The Future of the Middle Class
Perhaps the most important questions for the America economy are: Why did the middle class meltdown happen, and can we fix it?

The story of the middle class is a story of promise and paralysis. In the 30 years after World War II, the country's real median income doubled, allowing average Americans to fulfill the American Dream of achieving a better life than their parents and passing it on to their children. That was the promise.
In the last 30 years, however, the American Dream has been in peril. Production jobs went to robots, while administrative jobs went to Bangalore. Manufacturing employment lost half its share of the economy. Union participation plummeted. Real median income rose by only a fifth and actually fell in the last decade. That is the paralysis.
Perhaps the most important questions for the American economy are: Why did the middle class meltdown happen, and can we fix it? The short answer to both questions is, We don't know for sure. But here's our best thinking.
What Happened?
In the 1970s, something changed.
For most of the 20th century, wages in the financial industry tracked the rest of the economy. In the 1970s, finance left other sectors in the dust. For most of the 20th century, productivity grew hand-in-hand with income. In the 1970s, productivity growth left wages in the dust.
Blame it on greedy corporate executives who care more about juicing earnings reports than paying a decent wage. Blame it on deregulation. Blame it on robot arms replacing human arms, or Shenzhen replacing Detroit, or health care benefits replacing wages. Choose your own culprit, but the outcome is the same: The middle class has been thoroughly hollowed out. Low-paying jobs in food service and home health aides are growing. High-paying jobs in finance and management are growing. But the middle class that was once our core now resembles a valley.
No article published in 2011 is going to perfectly forecast the job economy of 2021. But one prediction feels safe: Health care will consume a larger and larger share of the labor force for three reasons.
First, the graying of America will increase demand for medicine and treatment for seniors. Second, an outsized portion of our research and development (up to a third, according to economist Mike Mandel) already goes to biosciences and medicine. That's key, because today's investment presages tomorrow's growing industries.
Third, U.S. subsidies for health care -- from tax-free employer insurance to generous Medicare coverage -- automatically inflates the demand for health services. That's bad for middle class consumers facing out-of-control prices, but it's good for middle class job seekers who are willing to work in health care. According to the Bureau of Labor Statistics, six of the top eight jobs with the fastest projected growth are in the health care or medical science industries. Three of the top five jobs with the largest projected growth are in health care, as well.

Follow the president's words, and you might choose green energy. Demand for energy will explode in the 21st century, as China, India, Brazil, and Indonesia join the global middle class, buy cars and light suburban homes. At the same time, fossil fuels are scarce and dirty. The economies that create, license, build and monitor cheap and clean alternative technologies will thrive in the 21st century. A green energy economy would include manufacturers, sales people, on-site installation, IT personnel, and more positions that match middle class skills.
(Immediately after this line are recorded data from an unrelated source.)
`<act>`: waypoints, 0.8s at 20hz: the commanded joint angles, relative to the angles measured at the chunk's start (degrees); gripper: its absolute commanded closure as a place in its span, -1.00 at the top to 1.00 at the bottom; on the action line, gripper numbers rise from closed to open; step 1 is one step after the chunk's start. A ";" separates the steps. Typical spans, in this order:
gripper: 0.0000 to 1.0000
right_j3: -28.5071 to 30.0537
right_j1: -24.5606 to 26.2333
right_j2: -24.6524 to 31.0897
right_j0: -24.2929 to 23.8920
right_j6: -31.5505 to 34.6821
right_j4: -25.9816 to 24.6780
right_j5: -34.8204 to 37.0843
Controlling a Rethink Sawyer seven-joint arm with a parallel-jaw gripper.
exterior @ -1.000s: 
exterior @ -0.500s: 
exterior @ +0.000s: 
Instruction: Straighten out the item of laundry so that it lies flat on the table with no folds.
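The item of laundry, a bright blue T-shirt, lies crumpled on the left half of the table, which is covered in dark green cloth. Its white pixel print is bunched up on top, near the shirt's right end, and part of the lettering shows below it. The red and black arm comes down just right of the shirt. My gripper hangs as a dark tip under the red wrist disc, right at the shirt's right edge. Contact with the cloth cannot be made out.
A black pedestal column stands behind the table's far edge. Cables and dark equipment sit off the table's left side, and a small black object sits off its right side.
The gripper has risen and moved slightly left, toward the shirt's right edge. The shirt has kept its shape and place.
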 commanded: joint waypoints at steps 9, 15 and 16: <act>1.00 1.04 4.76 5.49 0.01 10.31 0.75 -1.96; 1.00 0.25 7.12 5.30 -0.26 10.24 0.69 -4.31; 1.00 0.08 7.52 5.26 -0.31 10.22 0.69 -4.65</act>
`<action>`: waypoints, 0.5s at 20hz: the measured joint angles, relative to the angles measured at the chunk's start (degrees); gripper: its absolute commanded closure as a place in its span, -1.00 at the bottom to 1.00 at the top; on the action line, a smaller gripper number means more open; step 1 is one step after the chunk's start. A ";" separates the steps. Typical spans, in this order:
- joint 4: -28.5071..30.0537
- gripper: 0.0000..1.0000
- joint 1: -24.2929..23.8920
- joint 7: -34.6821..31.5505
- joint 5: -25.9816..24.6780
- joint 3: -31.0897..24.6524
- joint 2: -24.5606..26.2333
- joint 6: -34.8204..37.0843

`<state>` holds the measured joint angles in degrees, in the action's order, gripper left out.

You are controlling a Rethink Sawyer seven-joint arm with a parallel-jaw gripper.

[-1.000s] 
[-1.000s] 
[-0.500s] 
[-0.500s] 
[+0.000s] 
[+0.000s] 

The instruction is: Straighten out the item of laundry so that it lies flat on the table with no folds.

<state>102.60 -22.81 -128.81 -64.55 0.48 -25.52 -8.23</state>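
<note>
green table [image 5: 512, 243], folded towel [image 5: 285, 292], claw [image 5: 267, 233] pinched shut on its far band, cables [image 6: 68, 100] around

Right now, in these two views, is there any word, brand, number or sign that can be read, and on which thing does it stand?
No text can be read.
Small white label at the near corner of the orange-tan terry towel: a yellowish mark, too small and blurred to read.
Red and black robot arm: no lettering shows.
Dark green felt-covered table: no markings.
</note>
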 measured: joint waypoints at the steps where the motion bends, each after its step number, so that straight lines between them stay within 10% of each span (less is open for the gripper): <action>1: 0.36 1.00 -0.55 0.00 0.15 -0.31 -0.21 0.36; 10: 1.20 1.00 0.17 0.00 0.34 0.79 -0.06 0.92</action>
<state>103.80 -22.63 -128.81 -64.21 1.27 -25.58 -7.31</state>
Follow the money, and you'd put your bet on bioscience. The United States is the world leader in bioscience R&D funding, providing 70 percent of the developed world's health and science research investment. Although drug production has fallen by half in the last 15 years, innovation experts like Mandel bet that we've seen a pause rather than a full stop in the biotech revolution.
Follow the headlines, and you'd bet on another Internet revolution. The imminent public offerings of Groupon, Facebook, LinkedIn and other online service companies making serious cash suggest that we really could be in the midst of another tech boom, where mobile edges its way into the service economy and the United States leads another global IT revolution.
How Can Washington Help?
Understanding that there are no quick fixes, what can government do to help the middle class return from paralysis to promise?
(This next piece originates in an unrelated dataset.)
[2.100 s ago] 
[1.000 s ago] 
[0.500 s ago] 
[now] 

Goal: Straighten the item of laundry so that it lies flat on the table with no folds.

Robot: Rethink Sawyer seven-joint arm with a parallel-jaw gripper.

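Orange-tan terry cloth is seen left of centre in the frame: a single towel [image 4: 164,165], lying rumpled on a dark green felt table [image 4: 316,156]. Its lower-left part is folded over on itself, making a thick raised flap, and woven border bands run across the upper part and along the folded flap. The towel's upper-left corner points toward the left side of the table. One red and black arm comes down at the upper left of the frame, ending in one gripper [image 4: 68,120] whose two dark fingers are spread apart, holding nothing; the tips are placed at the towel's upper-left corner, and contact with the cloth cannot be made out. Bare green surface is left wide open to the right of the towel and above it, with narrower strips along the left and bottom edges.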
First, we can aim small. The United States could accept that a modern competitive economy naturally creates income inequality and the most reasonable path forward is to share the wealth. A pro-growth and progressive tax system with stable regulations would allow the economy to function with minimal interference, while the government moved income from the top to the middle and bottom. If the jobs won't pay, maybe government should.
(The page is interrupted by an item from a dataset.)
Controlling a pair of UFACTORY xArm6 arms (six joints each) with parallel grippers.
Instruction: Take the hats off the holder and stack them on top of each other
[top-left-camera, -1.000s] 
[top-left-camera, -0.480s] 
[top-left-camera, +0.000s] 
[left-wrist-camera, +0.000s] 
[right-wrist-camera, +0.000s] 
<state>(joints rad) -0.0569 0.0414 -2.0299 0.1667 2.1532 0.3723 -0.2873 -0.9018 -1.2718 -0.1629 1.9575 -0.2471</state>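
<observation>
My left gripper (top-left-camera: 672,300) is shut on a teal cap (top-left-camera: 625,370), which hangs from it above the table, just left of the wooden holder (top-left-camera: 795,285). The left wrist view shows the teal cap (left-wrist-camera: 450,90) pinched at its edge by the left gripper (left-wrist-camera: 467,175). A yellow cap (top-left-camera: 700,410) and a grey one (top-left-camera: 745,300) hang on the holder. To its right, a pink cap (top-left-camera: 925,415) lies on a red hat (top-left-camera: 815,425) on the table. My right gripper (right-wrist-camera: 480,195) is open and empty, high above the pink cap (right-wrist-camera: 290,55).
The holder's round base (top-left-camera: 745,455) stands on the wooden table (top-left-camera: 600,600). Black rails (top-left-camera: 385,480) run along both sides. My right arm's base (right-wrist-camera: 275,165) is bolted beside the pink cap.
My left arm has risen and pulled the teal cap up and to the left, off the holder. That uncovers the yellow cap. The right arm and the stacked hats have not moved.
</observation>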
Third, we could embrace a new industrial policy. The U.S. government has long catalyzed American tech breakthroughs. Defense spending helped develop and popularize the Internet, the computer and the microchip. Federal research contracts helped to establish our edge in aviation and nuclear power. Why shouldn't the United States be strategic about building the bedrock for the middle class' resurgence with a carbon tax to boost clean energy, a public-private pharma bank to boost biosciences, or an aggressive export strategy to help American innovation penetrate emerging markets?
The solutions to the middle class stagnation are controversial. Liberals reject the stand-back-and-wait strategy, conservatives veto more government intervention and libertarians balk at industrial policy. We don't know the right medicine for what ails middle America.
What we know is that the economy is growing on two levels: high-paying jobs that require lots of expensive education, and low-wage local service jobs that don't. Middle class workers are becoming a commodity replaceable by technology or off-shoring. Without new industries to support their skills or new skills attained by more training, there's no reason to expect the hollowing out of the middle class to end.